Prepare the "AnnData" objects for concatenation. Prepare id fields,
sanitize "index" names, intersect columns, drop ".obsp", ".uns" and
columns that aren't part of the intersection.

 for i, adata in enumerate(adatas):
 del adata.obsp  # not supported by tiledbsoma
 del adata.uns  # not supported by tiledbsoma

 adata.obs = adata.obs.filter(obs_columns)  # filter columns to intersection
 adata.obs["obs_id"] = (
 adata.obs.index
 )  # prepare a column for tiledbsoma to use as an index
 adata.obs["dataset"] = i
 adata.obs.index.name = None

 adata.var = adata.var.filter(var_columns)  # filter columns to intersection
 adata.var["var_id"] = adata.var.index
 adata.var.index.name = None

 drop_raw_var_columns = adata.raw.var.columns.difference(var_raw_columns)
 adata.raw.var.drop(columns=drop_raw_var_columns, inplace=True)
 adata.raw.var["var_id"] = adata.raw.var.index
 adata.raw.var.index.name = None

# Create the array store

Save the "AnnData" objects in one array store referenced by an
"Artifact".

 soma_artifact = ln.integrations.save_tiledbsoma_experiment(
 adatas,
 description="tiledbsoma experiment",
 measurement_name="RNA",
 obs_id_name="obs_id",
 var_id_name="var_id",
 append_obsm_varm=True,
 )

Note:

  Provenance is tracked by writing the current "run.uid" to
  "tiledbsoma.Experiment.obs" as "lamin_run_uid".If you know
  "tiledbsoma" API, then note that "save_tiledbsoma_experiment()"
  abstracts over both "tiledbsoma.io.register_anndatas" and
  "tiledbsoma.io.from_anndata".

# Query the array store

Here we query the "obs" from the array store.

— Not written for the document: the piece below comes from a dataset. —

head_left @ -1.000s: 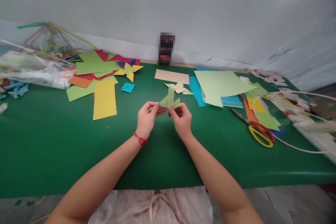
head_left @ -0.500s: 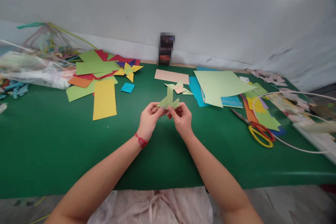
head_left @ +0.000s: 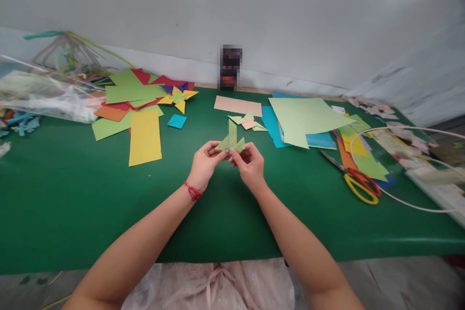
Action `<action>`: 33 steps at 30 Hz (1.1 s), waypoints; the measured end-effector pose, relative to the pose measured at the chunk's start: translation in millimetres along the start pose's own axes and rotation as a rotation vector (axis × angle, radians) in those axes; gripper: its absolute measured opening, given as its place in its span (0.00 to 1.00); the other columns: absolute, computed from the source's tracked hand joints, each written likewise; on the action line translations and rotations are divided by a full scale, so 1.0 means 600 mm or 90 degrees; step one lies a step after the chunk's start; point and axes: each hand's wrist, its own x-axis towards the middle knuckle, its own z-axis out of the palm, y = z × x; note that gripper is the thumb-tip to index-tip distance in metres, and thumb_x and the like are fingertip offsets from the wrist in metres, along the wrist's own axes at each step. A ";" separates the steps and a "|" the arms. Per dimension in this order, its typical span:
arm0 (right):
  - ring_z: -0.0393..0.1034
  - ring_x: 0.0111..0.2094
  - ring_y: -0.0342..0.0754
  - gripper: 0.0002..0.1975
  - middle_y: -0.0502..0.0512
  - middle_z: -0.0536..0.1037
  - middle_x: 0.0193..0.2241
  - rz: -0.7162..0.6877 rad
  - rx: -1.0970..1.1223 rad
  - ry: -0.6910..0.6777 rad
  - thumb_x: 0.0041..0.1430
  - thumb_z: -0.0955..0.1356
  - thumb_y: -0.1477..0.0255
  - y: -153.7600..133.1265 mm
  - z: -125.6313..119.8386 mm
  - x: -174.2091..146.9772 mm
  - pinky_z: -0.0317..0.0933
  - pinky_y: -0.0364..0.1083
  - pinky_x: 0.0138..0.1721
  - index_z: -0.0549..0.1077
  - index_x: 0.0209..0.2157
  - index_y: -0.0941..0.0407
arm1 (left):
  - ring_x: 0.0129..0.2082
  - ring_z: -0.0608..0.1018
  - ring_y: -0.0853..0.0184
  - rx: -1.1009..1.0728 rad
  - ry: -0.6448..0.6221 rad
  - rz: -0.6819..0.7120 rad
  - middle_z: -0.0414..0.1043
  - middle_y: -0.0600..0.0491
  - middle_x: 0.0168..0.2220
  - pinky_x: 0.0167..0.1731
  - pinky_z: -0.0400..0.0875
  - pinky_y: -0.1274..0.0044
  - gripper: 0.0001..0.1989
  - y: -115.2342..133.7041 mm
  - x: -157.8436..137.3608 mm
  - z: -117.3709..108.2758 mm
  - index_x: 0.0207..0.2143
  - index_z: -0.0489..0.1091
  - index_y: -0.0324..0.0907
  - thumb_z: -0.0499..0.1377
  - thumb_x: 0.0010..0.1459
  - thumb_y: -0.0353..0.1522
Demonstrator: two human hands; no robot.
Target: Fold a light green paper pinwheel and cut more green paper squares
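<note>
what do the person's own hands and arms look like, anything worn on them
The left hand is ungloved, with a thin red string bracelet of looped strands at its wrist. The right hand is ungloved too, and no band shows on that wrist. No sleeves show.

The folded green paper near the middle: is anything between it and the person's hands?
Nothing visible: the left hand and right hand both pinch the folded green paper directly. The pink-and-green piece lies beyond it, not between.
</note>
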 end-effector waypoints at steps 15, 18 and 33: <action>0.63 0.15 0.38 0.09 0.44 0.71 0.16 0.059 0.114 -0.052 0.52 0.68 0.69 0.004 -0.014 0.014 0.59 0.39 0.18 0.63 0.26 0.55 | 0.32 0.79 0.66 -0.111 -0.070 -0.009 0.76 0.50 0.32 0.37 0.72 0.73 0.14 0.008 -0.003 -0.002 0.42 0.63 0.39 0.57 0.52 0.28; 0.63 0.15 0.38 0.09 0.44 0.71 0.17 0.066 0.122 -0.060 0.52 0.68 0.69 0.005 -0.014 0.015 0.59 0.39 0.17 0.63 0.26 0.55 | 0.31 0.78 0.66 -0.115 -0.069 -0.012 0.76 0.50 0.32 0.37 0.72 0.73 0.14 0.007 -0.002 -0.004 0.43 0.63 0.39 0.57 0.51 0.28; 0.64 0.16 0.39 0.09 0.45 0.70 0.17 0.056 0.043 -0.053 0.52 0.68 0.66 0.007 -0.016 0.016 0.61 0.41 0.19 0.64 0.26 0.55 | 0.28 0.78 0.68 -0.019 -0.031 -0.023 0.76 0.52 0.29 0.35 0.73 0.74 0.20 -0.001 0.007 -0.006 0.39 0.65 0.38 0.65 0.43 0.34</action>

 with soma_artifact.open() as soma_store:
 obs = soma_store["obs"]
 var = soma_store["ms"]["RNA"]["var"]

 obs_columns_store = obs.schema.names
 var_columns_store = var.schema.names

 obs_store_df = obs.read().concat().to_pandas()

 display(obs_store_df)

# Append to the array store

Prepare a new "AnnData" object to be appended to the store.

 ln.core.datasets.anndata_with_obs().write_h5ad("adata_to_append.h5ad")

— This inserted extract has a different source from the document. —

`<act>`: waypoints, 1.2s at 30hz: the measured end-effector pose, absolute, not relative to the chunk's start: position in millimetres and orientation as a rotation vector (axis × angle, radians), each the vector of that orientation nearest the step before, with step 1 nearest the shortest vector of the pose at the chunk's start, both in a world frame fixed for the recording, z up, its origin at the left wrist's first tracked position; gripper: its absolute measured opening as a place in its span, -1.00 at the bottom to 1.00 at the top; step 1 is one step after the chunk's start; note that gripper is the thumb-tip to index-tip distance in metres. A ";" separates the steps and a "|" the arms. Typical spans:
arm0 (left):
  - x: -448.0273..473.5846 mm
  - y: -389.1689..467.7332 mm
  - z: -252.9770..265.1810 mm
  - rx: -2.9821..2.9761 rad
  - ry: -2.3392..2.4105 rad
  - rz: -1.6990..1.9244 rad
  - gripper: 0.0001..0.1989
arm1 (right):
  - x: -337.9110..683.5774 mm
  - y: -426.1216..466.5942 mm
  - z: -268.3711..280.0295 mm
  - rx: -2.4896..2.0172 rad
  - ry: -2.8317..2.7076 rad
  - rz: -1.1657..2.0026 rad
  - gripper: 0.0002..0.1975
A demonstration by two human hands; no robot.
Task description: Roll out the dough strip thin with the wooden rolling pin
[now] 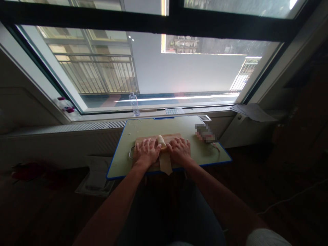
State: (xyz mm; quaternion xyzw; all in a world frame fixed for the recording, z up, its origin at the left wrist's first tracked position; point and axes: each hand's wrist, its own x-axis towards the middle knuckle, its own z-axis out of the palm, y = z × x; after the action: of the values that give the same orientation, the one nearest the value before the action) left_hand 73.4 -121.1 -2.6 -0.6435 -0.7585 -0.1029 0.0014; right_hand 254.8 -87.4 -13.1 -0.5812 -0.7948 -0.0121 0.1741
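On a wooden board (pixel 175 137) lies a strip of pale dough. Its far part is a thick white lump (pixel 161 140), while the near part is a flat tongue (pixel 165 163) hanging toward the table's front edge. A thin wooden rolling pin (pixel 164 149) crosses the dough, showing only between my thumbs. My left hand (pixel 147 150) lies palm down over the pin's left side, fingers stretched out and spread. Over its right side rests my right hand (pixel 179 149), also palm down with fingers extended. My palms hide most of the pin.
The board sits on a small green table (pixel 123 160) with a blue rim. A pixelated object (pixel 205 132) lies at its right. A clear bottle (pixel 134 104) stands on the windowsill, and another bottle (pixel 66 105) with a purple label leans farther left. Papers (pixel 252 112) lie at right.
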 end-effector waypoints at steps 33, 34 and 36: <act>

 !lamin save adata_to_append.h5ad --description "adata to append"

 adata = ln.Artifact.filter(description="adata to append").one().load()

 adata.obs_names_make_unique()
 adata.var_names_make_unique()

 adata.obs["obs_id"] = adata.obs.index
 adata.var["var_id"] = adata.var.index

 adata.obs["dataset"] = obs_store_df["dataset"].max()

 obs_columns_same = [
 obs_col for obs_col in adata.obs.columns if obs_col in obs_columns_store
 ]
 adata.obs = adata.obs[obs_columns_same]

 var_columns_same = [
 var_col for var_col in adata.var.columns if var_col in var_columns_store
 ]
 adata.var = adata.var[var_columns_same]

 adata.write_h5ad("adata_to_append.h5ad")

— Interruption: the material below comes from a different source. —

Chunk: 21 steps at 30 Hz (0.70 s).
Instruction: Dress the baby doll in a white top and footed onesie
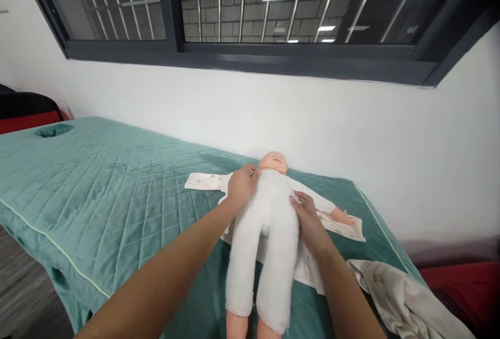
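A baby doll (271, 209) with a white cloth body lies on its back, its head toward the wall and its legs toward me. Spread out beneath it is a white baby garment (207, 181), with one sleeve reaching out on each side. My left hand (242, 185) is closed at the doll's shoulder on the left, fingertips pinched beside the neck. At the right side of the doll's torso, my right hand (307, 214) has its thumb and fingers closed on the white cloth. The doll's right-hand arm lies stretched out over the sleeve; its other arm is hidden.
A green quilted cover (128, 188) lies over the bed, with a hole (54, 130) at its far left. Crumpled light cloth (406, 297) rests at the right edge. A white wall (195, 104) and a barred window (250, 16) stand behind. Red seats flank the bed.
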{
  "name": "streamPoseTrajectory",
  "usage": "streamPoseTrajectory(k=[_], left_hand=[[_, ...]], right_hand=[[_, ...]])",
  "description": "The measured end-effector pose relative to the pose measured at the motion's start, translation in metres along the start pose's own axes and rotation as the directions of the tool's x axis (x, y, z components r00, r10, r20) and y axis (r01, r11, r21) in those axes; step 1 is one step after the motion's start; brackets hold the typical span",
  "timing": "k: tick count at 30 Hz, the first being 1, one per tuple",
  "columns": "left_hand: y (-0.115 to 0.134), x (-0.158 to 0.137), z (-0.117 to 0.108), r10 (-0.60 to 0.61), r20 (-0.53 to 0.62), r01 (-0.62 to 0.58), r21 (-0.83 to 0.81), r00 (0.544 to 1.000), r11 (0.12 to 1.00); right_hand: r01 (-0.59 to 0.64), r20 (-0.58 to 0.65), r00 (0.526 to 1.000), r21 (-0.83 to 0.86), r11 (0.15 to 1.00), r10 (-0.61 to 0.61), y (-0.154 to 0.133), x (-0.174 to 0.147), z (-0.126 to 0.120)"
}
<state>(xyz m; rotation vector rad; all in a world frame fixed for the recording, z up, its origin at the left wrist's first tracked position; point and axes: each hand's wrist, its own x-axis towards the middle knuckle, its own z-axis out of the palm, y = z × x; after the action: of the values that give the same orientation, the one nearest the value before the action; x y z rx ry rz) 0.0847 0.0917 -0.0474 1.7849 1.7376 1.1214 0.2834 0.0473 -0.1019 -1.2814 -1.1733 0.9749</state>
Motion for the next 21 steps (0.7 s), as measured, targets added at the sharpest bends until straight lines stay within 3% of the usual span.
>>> streamPoseTrajectory(k=[6,12,17,21], left_hand=[[0.026,-0.006,-0.006,0.180,0.030,-0.182,0.134,0.983,0.974],[0.044,-0.035,-0.006,0.256,0.278,-0.364,0.473,0.926,0.802],[0.046,-0.077,-0.020,0.336,0.352,-0.469,0.425,0.874,0.774],[0.025,-0.117,-0.034,0.497,0.231,-0.548,0.322,0.836,0.772]], right_hand=[[-0.056,0.092,0.994,-0.036,0.998,0.059,0.011,0.004,0.018],[-0.056,0.117,0.991,-0.046,0.997,0.061,0.010,0.003,0.019],[-0.030,0.115,0.993,-0.053,0.998,0.036,0.006,0.001,0.017],[-0.023,0.100,0.995,-0.052,0.998,0.028,0.005,0.000,0.017]])
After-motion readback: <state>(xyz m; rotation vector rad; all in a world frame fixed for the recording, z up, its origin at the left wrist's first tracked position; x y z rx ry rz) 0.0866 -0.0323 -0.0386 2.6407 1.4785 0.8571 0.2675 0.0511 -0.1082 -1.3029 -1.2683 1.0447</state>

Append the "AnnData" object from disk by revising "soma_artifact".

 soma_artifact = ln.integrations.save_tiledbsoma_experiment(
 ["adata_to_append.h5ad"],
 revises=soma_artifact,
 measurement_name="RNA",
 obs_id_name="obs_id",
 var_id_name="var_id",
 )

# Update the array store

Add a new embedding to the existing array store.

 # read the data matrix
 with soma_artifact.open() as soma_store:
 ms_rna = soma_store["ms"]["RNA"]
 n_obs = len(soma_store["obs"])
 n_var = len(ms_rna["var"])
 X = ms_rna["X"]["data"].read().coos((n_obs, n_var)).concat().to_scipy().tocsr()

 # calculate PCA embedding from the queried `X`
 pca_array = sc.pp.pca(X, n_comps=2)

Open the array store in write mode and add PCA.

 with soma_artifact.open(mode="w") as soma_store:
 tiledbsoma.io.add_matrix_to_collection(
 exp=soma_store,
 measurement_name="RNA",
 collection_name="obsm",
 matrix_name="pca",
 matrix_data=pca_array,
 )

# See array store mutations

During the append-to and update operations, the data in the array
store was changed. LaminDB automatically tracks these revisions
recording the number of objects, hashes, and provenance.

 soma_artifact.versions.to_dataframe()

# View lineage of the array store

Check the generating flow of the array store.

 soma_artifact.view_lineage()

Note:

  For the underlying API, see the tiledbsoma documentation.